== Your objective ==
Keeping every word and mark, copy all of the data.

== Provided data ==
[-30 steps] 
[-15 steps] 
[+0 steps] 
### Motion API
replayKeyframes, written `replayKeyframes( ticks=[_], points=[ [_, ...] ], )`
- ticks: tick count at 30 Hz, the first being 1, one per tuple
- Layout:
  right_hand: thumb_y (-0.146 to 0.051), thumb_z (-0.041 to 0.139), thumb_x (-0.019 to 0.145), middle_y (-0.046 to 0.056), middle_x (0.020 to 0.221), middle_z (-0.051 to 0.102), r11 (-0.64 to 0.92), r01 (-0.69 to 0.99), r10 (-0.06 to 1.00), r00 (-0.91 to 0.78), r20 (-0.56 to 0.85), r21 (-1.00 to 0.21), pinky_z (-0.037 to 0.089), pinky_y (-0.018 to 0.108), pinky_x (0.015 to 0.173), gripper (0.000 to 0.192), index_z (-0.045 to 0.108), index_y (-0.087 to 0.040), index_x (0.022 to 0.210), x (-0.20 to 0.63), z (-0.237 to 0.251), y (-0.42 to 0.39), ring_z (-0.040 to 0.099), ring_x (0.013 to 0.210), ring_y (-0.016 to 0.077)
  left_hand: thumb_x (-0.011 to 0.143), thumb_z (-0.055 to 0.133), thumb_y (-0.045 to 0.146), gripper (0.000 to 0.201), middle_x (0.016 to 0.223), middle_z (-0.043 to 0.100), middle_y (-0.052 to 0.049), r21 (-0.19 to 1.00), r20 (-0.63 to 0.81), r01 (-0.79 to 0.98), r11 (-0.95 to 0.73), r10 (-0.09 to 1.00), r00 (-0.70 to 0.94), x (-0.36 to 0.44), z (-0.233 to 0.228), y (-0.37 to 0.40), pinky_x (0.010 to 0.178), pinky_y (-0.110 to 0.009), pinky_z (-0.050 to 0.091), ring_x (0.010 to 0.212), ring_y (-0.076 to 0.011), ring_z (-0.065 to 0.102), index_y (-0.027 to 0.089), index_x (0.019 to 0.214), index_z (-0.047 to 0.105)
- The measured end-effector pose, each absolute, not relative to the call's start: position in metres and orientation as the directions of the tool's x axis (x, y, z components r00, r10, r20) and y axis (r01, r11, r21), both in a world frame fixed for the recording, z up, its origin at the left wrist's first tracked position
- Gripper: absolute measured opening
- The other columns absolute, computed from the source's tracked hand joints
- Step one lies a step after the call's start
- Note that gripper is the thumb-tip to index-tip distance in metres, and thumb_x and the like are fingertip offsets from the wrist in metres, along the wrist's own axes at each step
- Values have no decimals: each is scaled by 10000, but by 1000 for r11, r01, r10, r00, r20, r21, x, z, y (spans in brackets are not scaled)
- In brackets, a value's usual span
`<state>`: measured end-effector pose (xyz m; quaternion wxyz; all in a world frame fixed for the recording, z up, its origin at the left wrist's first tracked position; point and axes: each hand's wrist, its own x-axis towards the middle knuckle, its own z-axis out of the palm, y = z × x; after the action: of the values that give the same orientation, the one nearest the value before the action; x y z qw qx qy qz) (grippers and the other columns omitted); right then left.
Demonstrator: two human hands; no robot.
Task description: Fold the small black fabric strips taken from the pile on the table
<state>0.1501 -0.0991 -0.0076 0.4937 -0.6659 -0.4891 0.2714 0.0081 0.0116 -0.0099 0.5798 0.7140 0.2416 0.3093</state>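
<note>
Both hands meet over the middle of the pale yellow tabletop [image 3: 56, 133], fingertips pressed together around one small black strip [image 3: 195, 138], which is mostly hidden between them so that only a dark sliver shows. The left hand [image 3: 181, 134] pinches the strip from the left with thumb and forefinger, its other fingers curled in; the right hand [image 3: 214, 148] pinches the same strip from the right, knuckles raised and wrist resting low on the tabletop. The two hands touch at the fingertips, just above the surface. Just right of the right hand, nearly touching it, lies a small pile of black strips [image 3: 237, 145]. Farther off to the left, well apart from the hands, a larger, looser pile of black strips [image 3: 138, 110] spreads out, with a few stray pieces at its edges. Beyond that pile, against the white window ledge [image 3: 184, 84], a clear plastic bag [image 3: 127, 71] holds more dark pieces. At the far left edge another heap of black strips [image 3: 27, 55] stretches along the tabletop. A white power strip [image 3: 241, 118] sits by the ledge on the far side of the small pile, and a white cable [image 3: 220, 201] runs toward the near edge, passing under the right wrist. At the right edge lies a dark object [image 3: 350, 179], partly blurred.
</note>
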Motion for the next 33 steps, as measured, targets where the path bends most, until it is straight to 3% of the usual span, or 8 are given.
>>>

== Response ==
[-30 steps] 
[-15 steps] 
[+0 steps] 
### Motion API
replayKeyframes, written `replayKeyframes( ticks=[_], points=[ [_, ...] ], )`
- ticks: tick count at 30 Hz, the first being 1, one per tuple
- Layout:
  right_hand: thumb_y (-0.146 to 0.051), thumb_z (-0.041 to 0.139), thumb_x (-0.019 to 0.145), middle_y (-0.046 to 0.056), middle_x (0.020 to 0.221), middle_z (-0.051 to 0.102), r11 (-0.64 to 0.92), r01 (-0.69 to 0.99), r10 (-0.06 to 1.00), r00 (-0.91 to 0.78), r20 (-0.56 to 0.85), r21 (-1.00 to 0.21), pinky_z (-0.037 to 0.089), pinky_y (-0.018 to 0.108), pinky_x (0.015 to 0.173), gripper (0.000 to 0.192), index_z (-0.045 to 0.108), index_y (-0.087 to 0.040), index_x (0.022 to 0.210), x (-0.20 to 0.63), z (-0.237 to 0.251), y (-0.42 to 0.39), ring_z (-0.040 to 0.099), ring_x (0.013 to 0.210), ring_y (-0.016 to 0.077)
  left_hand: thumb_x (-0.011 to 0.143), thumb_z (-0.055 to 0.133), thumb_y (-0.045 to 0.146), gripper (0.000 to 0.201), middle_x (0.016 to 0.223), middle_z (-0.043 to 0.100), middle_y (-0.052 to 0.049), r21 (-0.19 to 1.00), r20 (-0.63 to 0.81), r01 (-0.79 to 0.98), r11 (-0.95 to 0.73), r10 (-0.09 to 1.00), r00 (-0.70 to 0.94), x (-0.36 to 0.44), z (-0.233 to 0.228), y (-0.37 to 0.40), pinky_x (0.010 to 0.178), pinky_y (-0.110 to 0.009), pinky_z (-0.050 to 0.091), ring_x (0.010 to 0.212), ring_y (-0.076 to 0.011), ring_z (-0.065 to 0.102), index_y (-0.027 to 0.089), index_x (0.019 to 0.214), index_z (-0.047 to 0.105)
- The measured end-effector pose, each absolute, not relative to the call's start: position in metres and orientation as the directions of the tool's x axis (x, y, z components r00, r10, r20) and y axis (r01, r11, r21), both in a world frame fixed for the recording, z up, its origin at the left wrist's first tracked position
- Gripper: absolute measured opening
- The other columns absolute, computed from the source's tracked hand joints
- Step one lies a step after the call's start
- Note that gripper is the thumb-tip to index-tip distance in metres, and thumb_x and the like are fingertip offsets from the wrist in metres, along the wrist's own axes at each step
- Values have no decimals: each is scaled by 10000, but by 1000 for r11, r01, r10, r00, r20, r21, x, z, y (spans in brackets are not scaled)
- In brackets, a value's usual span
`<state>`: measured end-effector pose (xyz m; quaternion wxyz; all in a world frame fixed for the recording, z up, its origin at the left wrist's first tracked position; point and axes: each hand's wrist, its own x-axis towards the middle knuckle, its own z-axis out of the palm, y = z × x; after the action: of the values that give the same orientation, the one nearest the value before the action; x y z qw qx qy qz) (grippers and the other columns omitted); right then left.
Demonstrator: two human hands; no robot.
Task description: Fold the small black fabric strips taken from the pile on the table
<state>0.1501 -0.0991 -0.0076 0.4937 -0.6659 -0.4891 0.2714 0.0081 0.0116 -0.0099 0.5798 0.7140 0.2416 0.3093</state>
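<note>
Both hands meet over the middle of the pale yellow tabletop [image 3: 56, 133], fingertips pressed together around one small black strip [image 3: 195, 138], which is mostly hidden between them so that only a dark sliver shows. The left hand [image 3: 181, 134] pinches the strip from the left with thumb and forefinger, its other fingers curled in; the right hand [image 3: 214, 148] pinches the same strip from the right, knuckles raised and wrist resting low on the tabletop. The two hands touch at the fingertips, just above the surface. Just right of the right hand, nearly touching it, lies a small pile of black strips [image 3: 237, 145]. Farther off to the left, well apart from the hands, a larger, looser pile of black strips [image 3: 138, 110] spreads out, with a few stray pieces at its edges. Beyond that pile, against the white window ledge [image 3: 184, 84], a clear plastic bag [image 3: 127, 71] holds more dark pieces. At the far left edge another heap of black strips [image 3: 27, 55] stretches along the tabletop. A white power strip [image 3: 241, 118] sits by the ledge on the far side of the small pile, and a white cable [image 3: 220, 201] runs toward the near edge, passing under the right wrist. At the right edge lies a dark object [image 3: 350, 179], partly blurred.
</note>
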Motion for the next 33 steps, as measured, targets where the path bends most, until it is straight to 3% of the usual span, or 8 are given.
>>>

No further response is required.